By DANA SMITH
Tribune Staff Reporter
THOSE who call for the introduction of a national identity card “must also understand there are civil liberty implications” that can arise as a result, Foreign Affairs and Immigration Minister Fred Mitchell said yesterday.
Such implications, he explained, could include being stopped on the street at any time and asked by authorities to show a national ID card as proof of legal residency.
It was last Thursday that National Security Minister Bernard Nottage said “the time has come” for the country to consider the introduction of such a card, considering the Bahamas’ long-standing illegal migration problem.
The implementation of a national identity card was one of 52 suggestions at last month’s Crime Listening Forum. The official government response labelled this idea: “An excellent suggestion that is currently being reviewed for possible implementation.”
Said Dr Nottage: “We think the time has come for us to consider the introduction of an identity card where we can – if people are required to carry it, we will know who is a citizen and who is not a citizen, and who is here illegally and who is not here illegally.
“This would cause them and us to be more aware of the size of the problem that we have and hopefully to be able to bring some positive action to dealing with this whole problem of people who are in our country, illegally – this question of trafficking in persons, human smuggling, and, of course, enable us to be able to deal with them.”
Speaking yesterday, Mr Mitchell noted that the introduction of some form of national identification documents was one item he had previously discussed in his mid-year budget statement given the “anxieties” of the Bahamian public regarding migration enforcement.
“It meant that you would have to have some kind of national identity document. I said that,” Mr Mitchell said. “People were running off the deep-end about maids and labourers and so on and so forth, but not about the details of all the specific things that were said in that statement.
“What I said is, when people call for this, they must also understand there are civil liberty implications to these things. Because what it means, essentially, if you want more enforcement, people have to get used to the idea of being stopped on the streets and being asking: ‘Do you have an identity card?’ Or something which identifies you with being in the Bahamas.”

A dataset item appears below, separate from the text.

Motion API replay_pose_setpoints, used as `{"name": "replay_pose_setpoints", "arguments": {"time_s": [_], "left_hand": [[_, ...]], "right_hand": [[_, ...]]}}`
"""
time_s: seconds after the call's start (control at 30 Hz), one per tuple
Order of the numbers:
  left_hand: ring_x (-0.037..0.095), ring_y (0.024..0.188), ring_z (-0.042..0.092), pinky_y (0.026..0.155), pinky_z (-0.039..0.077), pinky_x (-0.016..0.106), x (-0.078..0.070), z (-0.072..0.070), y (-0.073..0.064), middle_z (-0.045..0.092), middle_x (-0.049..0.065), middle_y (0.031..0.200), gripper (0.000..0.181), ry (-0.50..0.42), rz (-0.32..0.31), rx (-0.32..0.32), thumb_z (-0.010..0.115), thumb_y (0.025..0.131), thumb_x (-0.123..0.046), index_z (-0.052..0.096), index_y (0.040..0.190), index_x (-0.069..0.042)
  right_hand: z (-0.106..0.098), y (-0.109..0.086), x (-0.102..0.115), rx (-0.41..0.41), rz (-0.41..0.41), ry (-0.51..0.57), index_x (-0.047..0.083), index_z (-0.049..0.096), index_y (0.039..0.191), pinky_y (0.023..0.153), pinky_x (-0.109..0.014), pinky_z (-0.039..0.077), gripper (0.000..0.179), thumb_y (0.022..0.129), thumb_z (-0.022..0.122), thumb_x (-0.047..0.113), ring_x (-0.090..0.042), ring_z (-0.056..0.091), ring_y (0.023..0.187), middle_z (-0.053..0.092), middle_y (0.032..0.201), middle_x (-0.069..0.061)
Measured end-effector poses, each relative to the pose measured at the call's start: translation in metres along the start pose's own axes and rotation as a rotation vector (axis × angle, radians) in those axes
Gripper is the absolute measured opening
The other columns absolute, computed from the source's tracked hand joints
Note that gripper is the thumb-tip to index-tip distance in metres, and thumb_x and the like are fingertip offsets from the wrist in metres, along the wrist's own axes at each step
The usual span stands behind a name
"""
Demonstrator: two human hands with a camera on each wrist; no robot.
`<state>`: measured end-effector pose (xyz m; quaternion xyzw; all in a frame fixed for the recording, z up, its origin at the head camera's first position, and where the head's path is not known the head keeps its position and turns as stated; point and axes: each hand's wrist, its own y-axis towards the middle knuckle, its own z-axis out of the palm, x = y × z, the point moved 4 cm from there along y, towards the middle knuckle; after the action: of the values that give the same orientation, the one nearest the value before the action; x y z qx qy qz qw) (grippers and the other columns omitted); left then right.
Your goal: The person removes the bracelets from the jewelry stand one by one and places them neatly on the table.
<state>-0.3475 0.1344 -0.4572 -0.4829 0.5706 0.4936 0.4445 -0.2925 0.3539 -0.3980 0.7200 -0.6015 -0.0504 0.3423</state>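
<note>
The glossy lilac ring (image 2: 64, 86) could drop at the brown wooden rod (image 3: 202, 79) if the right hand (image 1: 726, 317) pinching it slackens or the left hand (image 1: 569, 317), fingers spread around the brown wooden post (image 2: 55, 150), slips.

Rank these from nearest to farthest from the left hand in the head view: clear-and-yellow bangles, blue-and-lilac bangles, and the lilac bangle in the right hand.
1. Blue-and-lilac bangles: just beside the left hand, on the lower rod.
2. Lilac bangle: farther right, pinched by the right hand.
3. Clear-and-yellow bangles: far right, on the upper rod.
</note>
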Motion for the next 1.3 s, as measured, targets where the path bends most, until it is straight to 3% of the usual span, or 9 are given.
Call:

If the problem is undocumented migrants in the country and wanting to be sure everyone has some documents which identifies their legal right to be in the Bahamas, then “one idea” would be a national identification document, Mr Mitchell said.
“Now obviously there has to be a lot of discussion about that because that takes things to a whole ‘nother level in the country,” he continued. “But you know, I always say, be careful what you ask for. Immigration is a blunt instrument, there’s no subtly to it, it’s a law enforcement procedure. We need to bring it under control and so various measures are going to be advanced to try and bring that agenda forward.”
When asked if he would support a national ID card, the minister said: “I don’t want to go so far as to say I personally support it. What I am saying is there are a range of policy initiatives that can be advanced – one of them is that. The question is, which way the public goes with it. It’s something that I think people can live with, but you have to determine that that’s what you want to live it.”